(Source material begins)

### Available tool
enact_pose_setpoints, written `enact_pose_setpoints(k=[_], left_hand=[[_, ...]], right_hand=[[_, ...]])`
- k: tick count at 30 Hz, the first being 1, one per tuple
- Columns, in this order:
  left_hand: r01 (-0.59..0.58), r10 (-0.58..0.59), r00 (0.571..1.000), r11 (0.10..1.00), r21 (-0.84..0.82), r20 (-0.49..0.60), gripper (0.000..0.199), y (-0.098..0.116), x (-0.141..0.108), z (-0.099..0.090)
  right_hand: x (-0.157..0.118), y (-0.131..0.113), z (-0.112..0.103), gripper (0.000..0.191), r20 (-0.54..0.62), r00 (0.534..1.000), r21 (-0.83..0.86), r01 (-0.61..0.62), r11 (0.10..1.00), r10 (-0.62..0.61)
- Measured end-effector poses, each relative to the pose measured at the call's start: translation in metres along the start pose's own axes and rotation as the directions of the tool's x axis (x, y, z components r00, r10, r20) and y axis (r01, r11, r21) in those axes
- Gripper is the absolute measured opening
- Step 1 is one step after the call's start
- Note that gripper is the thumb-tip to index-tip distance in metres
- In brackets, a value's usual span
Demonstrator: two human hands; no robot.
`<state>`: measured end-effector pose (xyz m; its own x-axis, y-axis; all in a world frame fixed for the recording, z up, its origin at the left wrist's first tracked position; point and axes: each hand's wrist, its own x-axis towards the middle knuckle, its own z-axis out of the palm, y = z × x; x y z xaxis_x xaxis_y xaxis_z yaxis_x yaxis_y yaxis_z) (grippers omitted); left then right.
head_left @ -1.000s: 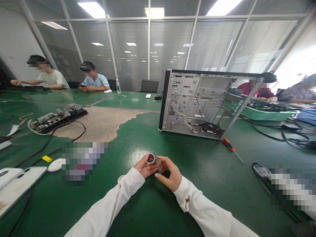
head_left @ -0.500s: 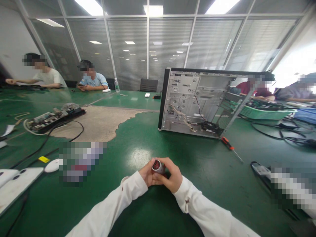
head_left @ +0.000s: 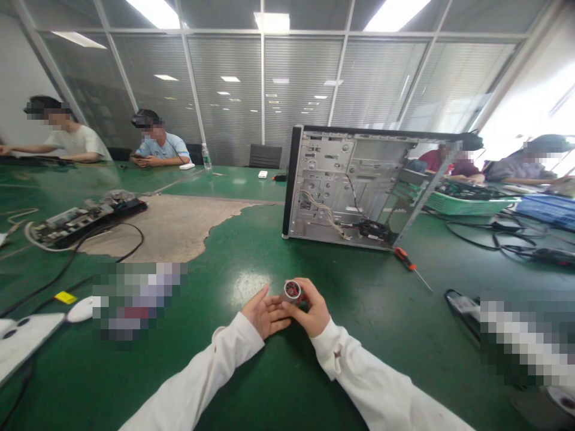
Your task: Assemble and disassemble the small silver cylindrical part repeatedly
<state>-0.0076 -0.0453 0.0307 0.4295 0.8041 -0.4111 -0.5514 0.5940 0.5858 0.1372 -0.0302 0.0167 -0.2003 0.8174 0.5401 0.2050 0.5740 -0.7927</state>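
My right hand grips a small round grey container from its right side. Its open top faces me, and small red and dark pieces show inside, too small to name. My left hand lies palm up with its fingers spread, just left of the container. The fingertips come close to the container's lower side; whether they touch it I cannot tell. Beyond both hands stands a computer case with its side off, showing bare metal, wires and a black fan.
An orange-handled screwdriver lies by the case's right corner. Left are a circuit board assembly, cables and a worn patch in the green tabletop. A green basket stands at right. Several people sit across the table.
My left hand has let go of the container and opened out, palm up. The right hand keeps hold of it, and the container's mouth has turned more toward me. The view has shifted slightly right.
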Motion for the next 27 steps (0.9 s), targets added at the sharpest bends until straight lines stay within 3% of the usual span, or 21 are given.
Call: enact_pose_setpoints(k=[8, 14, 17, 22, 25, 27], left_hand=[[-0.216, 0.215, 0.976, 0.976, 0.027, 0.038, 0.028, -0.004, 0.007, -0.01], [-0.441, 0.427, 0.897, 0.865, 0.237, 0.112, 0.044, -0.016, 0.018, -0.021], [-0.557, 0.528, 0.827, 0.724, 0.407, 0.193, 0.049, -0.018, 0.019, -0.023], [-0.696, 0.622, 0.664, 0.313, 0.646, 0.415, 0.046, -0.016, 0.009, -0.016], [-0.716, 0.607, 0.605, 0.131, 0.685, 0.516, 0.045, -0.016, 0.003, -0.011], [-0.717, 0.603, 0.582, 0.065, 0.694, 0.545, 0.046, -0.017, 0.0, -0.008]], right_hand=[[0.005, 0.023, 0.001, 0.037, -0.059, 0.953, 0.231, -0.278, 0.932, 0.298], [0.006, 0.027, 0.001, 0.037, -0.052, 0.945, 0.28, -0.297, 0.913, 0.324], [0.005, 0.025, 0.002, 0.035, -0.058, 0.957, 0.244, -0.262, 0.934, 0.284], [0.004, 0.019, 0.0, 0.036, -0.006, 0.971, 0.078, -0.24, 0.968, 0.241], [0.004, 0.013, -0.001, 0.036, -0.009, 0.981, 0.014, -0.191, 0.981, 0.191], [0.003, 0.009, -0.002, 0.035, -0.024, 0.989, -0.013, -0.15, 0.989, 0.149]])
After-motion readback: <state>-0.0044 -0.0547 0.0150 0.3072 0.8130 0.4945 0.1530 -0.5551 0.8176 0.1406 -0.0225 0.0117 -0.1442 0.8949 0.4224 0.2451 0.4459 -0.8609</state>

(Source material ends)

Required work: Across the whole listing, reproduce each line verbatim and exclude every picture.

Result below:
### Available tool
enact_pose_setpoints, written `enact_pose_setpoints(k=[_], left_hand=[[_, ...]], right_hand=[[_, ...]])`
- k: tick count at 30 Hz, the first being 1, one per tuple
- Columns, in this order:
  left_hand: r01 (-0.59..0.58), r10 (-0.58..0.59), r00 (0.571..1.000), r11 (0.10..1.00), r21 (-0.84..0.82), r20 (-0.49..0.60), gripper (0.000..0.199), y (-0.098..0.116), x (-0.141..0.108), z (-0.099..0.090)
  right_hand: x (-0.157..0.118), y (-0.131..0.113), z (-0.112..0.103), gripper (0.000..0.191), r20 (-0.54..0.62), r00 (0.534..1.000), r21 (-0.83..0.86), r01 (-0.61..0.62), r11 (0.10..1.00), r10 (-0.62..0.61)
- Measured end-effector poses, each relative to the pose measured at the call's start: translation in metres along the start pose's own axes and rotation as the directions of the tool's x axis (x, y, z components r00, r10, r20) and y axis (r01, r11, r21) in those axes
- Gripper is the absolute measured opening
- Step 1 is one step after the call's start
- Note that gripper is the thumb-tip to index-tip distance in metres
- In brackets, a value's usual span
Demonstrator: two human hands; no robot.
`<state>`: measured end-effector pose (xyz m; its own x-axis, y-axis; all in a world frame fixed for the recording, z up, its origin at the left wrist's first tracked position; point and axes: each hand's wrist, its own x-axis towards the middle knuckle, its own z-axis out of the palm, y = z × x; x y z xaxis_x xaxis_y xaxis_z yaxis_x yaxis_y yaxis_z) (grippers omitted); left then right.
head_left @ -1.000s: 
head_left @ -0.500s: 
head_left @ +0.000s: 
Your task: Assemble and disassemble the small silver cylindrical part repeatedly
<state>-0.0076 -0.0453 0.0307 0.4295 0.8041 -0.4111 -0.5514 0.5940 0.5858 0.1372 -0.0302 0.0167 -0.2003 0.8174 0.5401 0.2050 0.5740 -0.7927</state>
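My right hand grips a small round grey container from its right side. Its open top faces me, and small red and dark pieces show inside, too small to name. My left hand lies palm up with its fingers spread, just left of the container. The fingertips come close to the container's lower side; whether they touch it I cannot tell. Beyond both hands stands a computer case with its side off, showing bare metal, wires and a black fan.
An orange-handled screwdriver lies by the case's right corner. Left are a circuit board assembly, cables and a worn patch in the green tabletop. A green basket stands at right. Several people sit across the table.
My left hand has let go of the container and opened out, palm up. The right hand keeps hold of it, and the container's mouth has turned more toward me. The view has shifted slightly right.
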Motion for the next 27 steps (0.9 s), targets added at the sharpest bends until straight lines stay within 3% of the usual span, or 21 are given.
Call: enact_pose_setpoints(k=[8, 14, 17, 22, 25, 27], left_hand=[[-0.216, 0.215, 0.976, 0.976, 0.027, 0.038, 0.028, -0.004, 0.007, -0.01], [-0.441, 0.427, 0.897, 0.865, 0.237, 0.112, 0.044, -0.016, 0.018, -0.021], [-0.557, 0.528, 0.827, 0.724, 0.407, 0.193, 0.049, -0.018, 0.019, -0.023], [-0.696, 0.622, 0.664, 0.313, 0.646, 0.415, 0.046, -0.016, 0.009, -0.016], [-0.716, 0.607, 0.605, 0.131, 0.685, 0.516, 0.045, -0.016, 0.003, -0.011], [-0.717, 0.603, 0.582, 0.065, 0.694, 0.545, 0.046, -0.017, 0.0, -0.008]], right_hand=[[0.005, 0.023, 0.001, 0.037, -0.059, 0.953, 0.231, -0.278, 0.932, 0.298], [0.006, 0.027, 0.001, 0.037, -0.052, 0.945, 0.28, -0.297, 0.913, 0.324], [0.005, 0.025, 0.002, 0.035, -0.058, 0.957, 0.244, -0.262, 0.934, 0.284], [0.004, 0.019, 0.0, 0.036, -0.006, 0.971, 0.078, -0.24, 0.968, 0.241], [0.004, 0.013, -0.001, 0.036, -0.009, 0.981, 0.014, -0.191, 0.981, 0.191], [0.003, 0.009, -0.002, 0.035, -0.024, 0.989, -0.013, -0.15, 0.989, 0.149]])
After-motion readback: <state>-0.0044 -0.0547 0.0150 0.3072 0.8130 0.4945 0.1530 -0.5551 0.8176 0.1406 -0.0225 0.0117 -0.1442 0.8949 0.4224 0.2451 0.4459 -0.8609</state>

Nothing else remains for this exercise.